Run for the Ring: NLCS Game 6
What a difference a week makes.
On Sunday, Oct. 16, 2016 the Cubs faced Clayton Kershaw at Wrigley Field and mustered just 2 hits in 7 scoreless innings against the Dodgers ace.
Six days later, on Oct. 22 with a trip to the World Series on the line, they fared much better against the dominant southpaw at the corner of Clark and Addison.
The first matchup with Kershaw saw the beginning of the Cubs’ 21-inning scoreless streak that became a stressful experience for the organization and fanbase during the 2016 NLCS. But the second showdown came with the lineup firing on all cylinders after Ben Zobrist’s perfectly-timed bunt in Game 4 in L.A.
With a 3-2 lead in the series, the Cubs jumped on Kershaw early. Dexter Fowler led off with a ground-rule double and Kris Bryant immediately followed with an RBI single. Anthony Rizzo reached on an error by L.A. left fielder Andrew Toles and Zobrist made the Dodgers pay with a sacrifice fly to plate a pair of 1st-inning runs off Kershaw.
While Kyle Hendricks cruised, the Cubs offense poured it on courtesy of a Fowler RBI single (2nd inning), Willson Contreras homer (4th inning) and Rizzo homer (5th inning).
Kershaw lasted just 5 innings and was saddled with the loss after allowing 5 runs (4 earned) on 7 hits.
Hendricks was simply masterful, needing only 88 pitches to dispatch the Dodgers through 7.1 shutout innings. He faced just 1 batter above the minimum, scattering a pair of singles.
“Kyle didn’t even give them any air or any hope,” Cubs GM Jed Hoyer said at the time.
After Toles singled on Hendricks’ first pitch of the game, Hendricks retired 20 of the next 21 batters he faced, with the only baserunner coming off an error by Báez.
“That was one of the best pitching performances I’ve ever seen. Ever.” Cubs VP of player development and scouting Jason McLeod said on that night as the Cubs clinched the National League pennant for the first time in 71 years.
No Dodger even reached second base in the game.
“It was incredible,” Ben Zobrist said. “That was the easiest postseason game we’ve had yet and it was the clincher to go to the World Series.

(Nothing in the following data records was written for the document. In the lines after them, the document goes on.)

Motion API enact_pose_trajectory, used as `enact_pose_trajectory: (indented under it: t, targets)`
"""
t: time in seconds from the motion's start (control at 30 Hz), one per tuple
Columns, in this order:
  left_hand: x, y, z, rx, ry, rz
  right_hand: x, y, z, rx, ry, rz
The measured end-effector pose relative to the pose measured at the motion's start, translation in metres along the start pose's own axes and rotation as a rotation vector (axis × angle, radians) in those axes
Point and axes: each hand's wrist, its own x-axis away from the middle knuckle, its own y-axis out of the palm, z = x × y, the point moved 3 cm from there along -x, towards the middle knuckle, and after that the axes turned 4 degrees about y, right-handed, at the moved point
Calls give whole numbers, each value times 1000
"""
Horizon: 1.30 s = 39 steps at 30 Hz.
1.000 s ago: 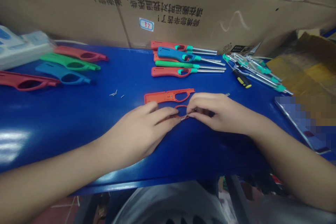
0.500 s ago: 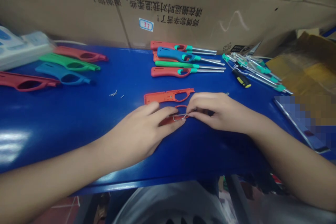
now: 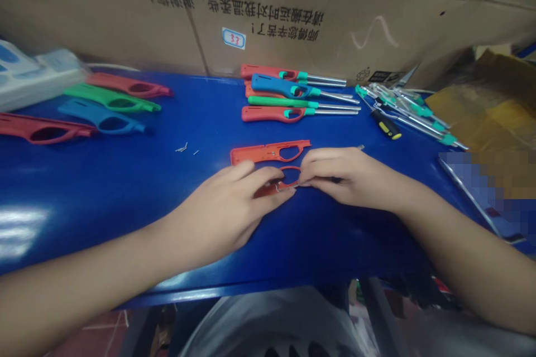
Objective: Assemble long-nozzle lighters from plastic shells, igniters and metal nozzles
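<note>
My left hand (image 3: 234, 201) is closed around the handle end of a red lighter casing half (image 3: 288, 181), which is partly hidden under its fingers. A thin pale wire (image 3: 287, 187) runs along the casing between my two hands. My right hand (image 3: 343, 178) pinches the wire near the casing's trigger loop; its fingertips partly cover that spot. Just beyond my hands lies another red casing half (image 3: 268, 152), inner side up, apart from the one in my grip.
Several assembled gas lighters (image 3: 276, 114) lie at the back centre. Loose casing halves (image 3: 109, 97) and a white power strip (image 3: 42, 75) are at left. Small screws (image 3: 182, 148) lie left of centre. A screwdriver (image 3: 387, 124) and lighter inner parts (image 3: 414, 114) sit right, before a cardboard box (image 3: 125, 22).
The fingers of my right hand have drawn closer together at the casing. The wire shows less of a bend, and more of the red trigger loop is visible. My left hand stays put.
</note>
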Motion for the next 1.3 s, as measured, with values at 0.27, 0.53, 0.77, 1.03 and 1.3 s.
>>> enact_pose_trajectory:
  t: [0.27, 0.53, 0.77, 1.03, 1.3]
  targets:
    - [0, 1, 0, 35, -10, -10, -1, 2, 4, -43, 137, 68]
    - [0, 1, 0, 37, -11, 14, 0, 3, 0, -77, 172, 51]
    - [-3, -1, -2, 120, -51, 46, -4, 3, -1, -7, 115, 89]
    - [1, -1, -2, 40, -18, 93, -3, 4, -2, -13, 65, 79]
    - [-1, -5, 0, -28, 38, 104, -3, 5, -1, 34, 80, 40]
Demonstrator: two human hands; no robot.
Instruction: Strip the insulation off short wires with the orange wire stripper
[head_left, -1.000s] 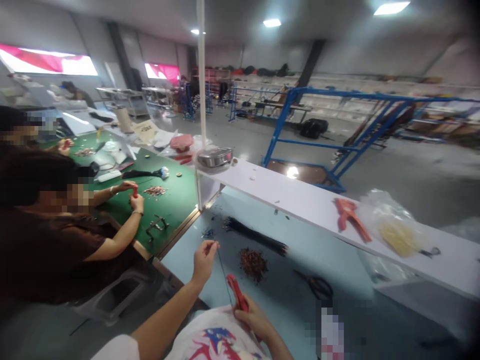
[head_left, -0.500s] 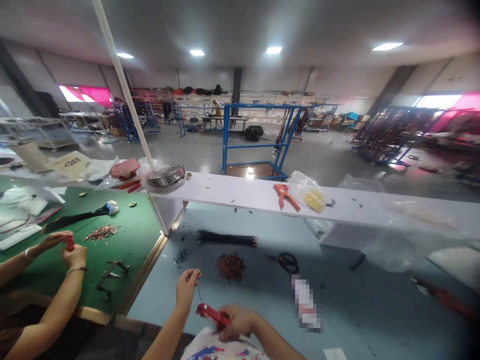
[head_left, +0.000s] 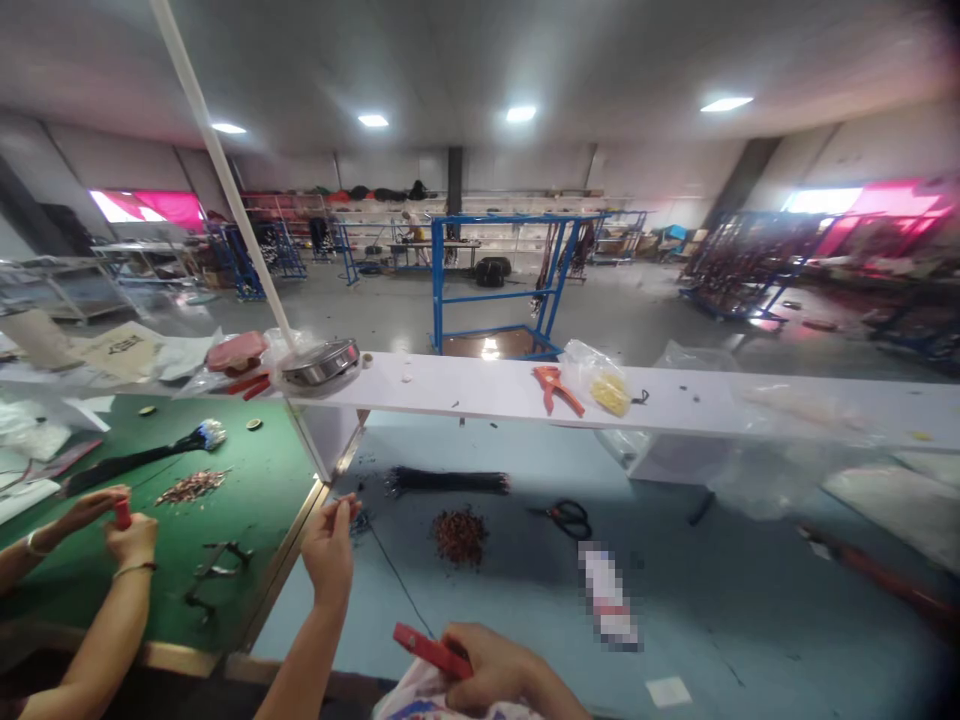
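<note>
while the right hand (head_left: pixel 491 665) clenches a red hand tool (head_left: pixel 431 650), the left hand (head_left: pixel 328 558) pinches a thin black wire (head_left: pixel 390 570) over the pale blue bench (head_left: pixel 675 620), near a black wire bundle (head_left: pixel 446 482) and a reddish-brown heap of small parts (head_left: pixel 457 535). beyond them, a white shelf (head_left: pixel 465 385) holds a round steel tin (head_left: pixel 321 362) and a plastic bag of yellow pieces (head_left: pixel 600 392).

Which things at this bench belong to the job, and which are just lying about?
Job: left hand pinching a thin black wire; right hand gripping a red hand tool; probably the black wire bundle and heap of small reddish-brown parts.

Lying about: black-handled scissors; orange hand tool on the white shelf; steel tin.
</note>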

Here’s how the two teams lined up that night as the Cubs made history:
Andrew Toles – LF
Corey Seager – SS
Justin Turner – 3B
Adrián González – 1B
Josh Reddick – RF
Joc Pederson – CF
Yasmani Grandal – C
Chase Utley – 2B
Clayton Kershaw – P
Dexter Fowler – CF
Kris Bryant – 3B
Anthony Rizzo – 1B
Ben Zobrist – LF
Javy Báez – 2B
Willson Contreras – C
Addison Russell – SS
Albert Almora – RF
Kyle Hendricks – P
The big lineup news was the addition of Almora, with Jason Heyward relegated to the bench to start the game (he later came in as a defensive replacement in right field, pushing Almora to left). Heyward entered the game only 2-for-28 (.071 AVG) in the postseason and faced a tough matchup as a left-handed hitter against the lefty Kershaw.
The other option was Jorge Soler (a righty), but he was 0-for-8 in the playoffs to that point and Joe Maddon opted for Almora’s defense in right field over Soler’s bat.
It proved to be both the right call and not a major storyline in the game, as Almora went 0-for-3 with a strikeout hitting 8th while the rest of the offense scored more than enough for Hendricks and Aroldis Chapman.
- Hendricks had a sparkling 1.32 ERA at home during the 2016 regular season.
- This marked only the second time in franchise history the Cubs clinched a postseason series at Wrigley Field (also the 2015 NLDS against the Cardinals).
- NLCS Game 6 was the longest postseason start of Hendricks’ career.
- Of the 23 batters Hendricks faced, only 6 hit the ball out of the infield.
- The celebration on Wrigley Field lasted hours after the final pitch and included celebrities such as Eddie Vedder and John Cusack in addition to Cubs legends like Kerry Wood and Billy Williams.